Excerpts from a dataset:
== == ==
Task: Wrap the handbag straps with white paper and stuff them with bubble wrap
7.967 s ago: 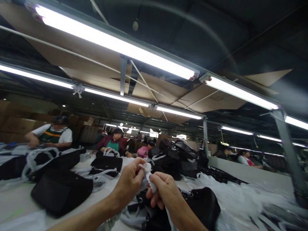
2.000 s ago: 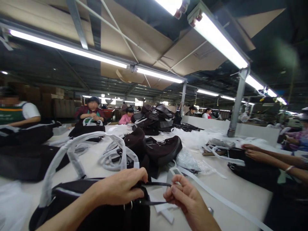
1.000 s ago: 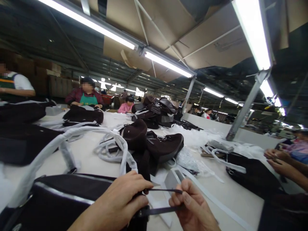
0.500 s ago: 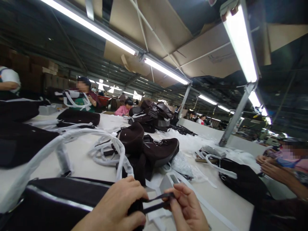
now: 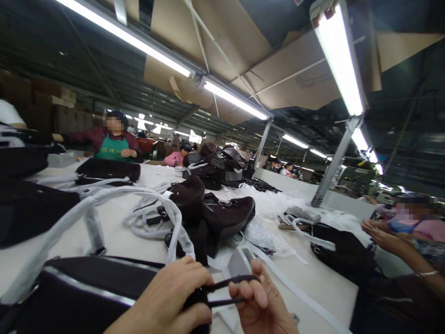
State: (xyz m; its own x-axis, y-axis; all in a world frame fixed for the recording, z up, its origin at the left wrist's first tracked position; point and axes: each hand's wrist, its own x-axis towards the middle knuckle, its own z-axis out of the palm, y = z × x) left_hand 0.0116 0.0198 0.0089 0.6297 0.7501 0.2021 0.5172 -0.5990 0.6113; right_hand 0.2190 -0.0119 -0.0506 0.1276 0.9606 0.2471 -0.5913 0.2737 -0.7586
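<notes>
Left hand (image 5: pixel 174 294) is half closed, thumb under and fingers over, gripping the end of the black bag (image 5: pixel 81 306). Black strap (image 5: pixel 233 281) comes out from under its fingers as a loop.

Right hand (image 5: pixel 262 301): fingers curled, touching the far end of that loop. From my feed I can't tell if it's pinched or just hooked.

Bag sits on the near side of the table surface (image 5: pixel 314 283), well left of its right edge, running out of frame at the bottom. White-wrapped handle (image 5: pixel 66 227) stands up from it. Grey box (image 5: pixel 239 263) is just beyond my right hand.

Vs half a second ago: right thumb and index had the strap end nipped; now the fingers are folded in. Vs eight seconds ago: both hands were on a white scrap. Co-worker in the green apron (image 5: pixel 110 147) has lowered the raised bag.
</notes>
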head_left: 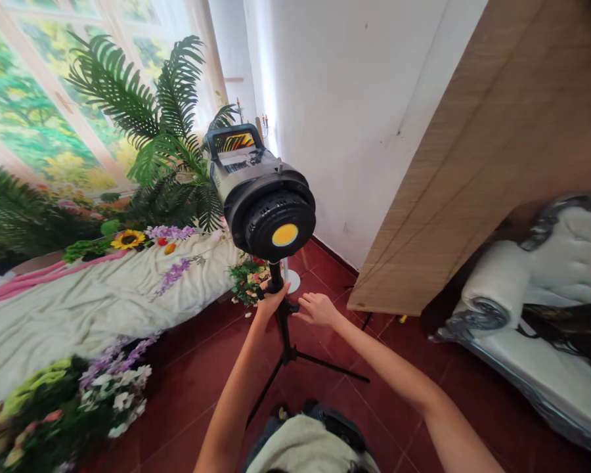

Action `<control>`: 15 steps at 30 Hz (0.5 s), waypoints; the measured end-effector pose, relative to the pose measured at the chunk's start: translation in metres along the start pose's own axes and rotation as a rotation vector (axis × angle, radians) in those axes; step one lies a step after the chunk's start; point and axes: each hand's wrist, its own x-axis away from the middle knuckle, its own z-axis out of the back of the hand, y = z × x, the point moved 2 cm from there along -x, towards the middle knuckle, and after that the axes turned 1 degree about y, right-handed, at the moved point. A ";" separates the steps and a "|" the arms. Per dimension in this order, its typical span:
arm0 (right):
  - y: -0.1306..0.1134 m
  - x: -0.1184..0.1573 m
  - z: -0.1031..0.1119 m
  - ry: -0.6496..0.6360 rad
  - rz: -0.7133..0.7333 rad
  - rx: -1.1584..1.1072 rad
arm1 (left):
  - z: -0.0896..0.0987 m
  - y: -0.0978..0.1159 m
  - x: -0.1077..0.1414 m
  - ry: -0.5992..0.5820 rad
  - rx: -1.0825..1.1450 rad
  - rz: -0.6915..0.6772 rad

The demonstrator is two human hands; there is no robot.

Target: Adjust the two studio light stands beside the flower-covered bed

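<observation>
"At the upper column of the light stand (284,338), what are my hands doing?"

"From my distant seat, I see my left hand (274,299) wrapped around the column, its thumb towards my right hand (318,309). The hands are apart. My right fingers are bent at the side knob (293,307); I can't tell whether they press or pinch it."

"Which step do you read there?"

"I'd judge it as holding the column with the left while working at the knob with the right. Turning that knob would call for a firm left grip, since the weight sits high, and a small, controlled right wrist motion."

"And my arms?"

"Both reach forward from below. My left forearm climbs steeply to the column; my right slants in from the right, back of the hand up, wrist fairly level."

"Where's the load?"

"Just above my left hand: the lamp (270,197), mounted on the column, yellow disc facing me. Below both hands, the stand's legs spread on the red tiled floor (201,361)."

"Farther out?"

"Beyond my left hand, a bouquet (250,279), then pale draped fabric (192,282) and palm fronds (177,125). Right of my right hand, a woven panel (438,164), then a white sofa (502,276)."
</observation>
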 end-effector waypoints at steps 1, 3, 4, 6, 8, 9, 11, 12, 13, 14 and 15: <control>0.001 0.000 0.000 -0.002 -0.003 -0.005 | 0.000 -0.002 0.000 0.007 -0.002 -0.004; 0.003 -0.002 -0.001 -0.003 0.006 0.000 | 0.001 -0.007 0.000 0.023 -0.007 -0.016; 0.003 -0.003 -0.001 -0.010 0.020 0.011 | 0.001 -0.009 0.000 0.026 -0.008 -0.021; 0.003 -0.006 -0.001 -0.027 0.049 0.018 | 0.001 -0.011 -0.001 0.033 -0.004 -0.026; 0.003 -0.008 -0.004 -0.044 0.052 -0.016 | 0.001 -0.011 -0.002 0.036 -0.003 -0.022; 0.003 -0.008 -0.007 -0.043 0.041 -0.043 | 0.001 -0.011 -0.002 0.036 -0.004 -0.017; 0.002 -0.006 -0.014 -0.003 -0.010 -0.092 | 0.000 -0.009 -0.002 0.034 -0.004 0.001; 0.001 -0.005 -0.018 0.026 -0.050 -0.115 | 0.000 -0.008 -0.002 0.031 0.001 0.013; 0.001 -0.003 -0.022 0.054 -0.103 -0.145 | 0.000 -0.007 -0.002 0.028 0.010 0.023; 0.000 -0.001 -0.027 0.070 -0.167 -0.191 | 0.000 -0.006 -0.002 0.026 0.021 0.031; 0.000 0.001 -0.033 0.064 -0.239 -0.255 | 0.000 -0.005 -0.001 0.021 0.030 0.035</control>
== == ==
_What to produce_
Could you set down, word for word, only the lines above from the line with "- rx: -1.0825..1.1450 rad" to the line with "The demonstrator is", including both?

_Answer box_
  - rx: -1.0825..1.1450 rad
  - rz: -0.6915..0.6772 rad

The demonstrator is two human hands; there is no robot.

No additional response is needed to complete this exercise.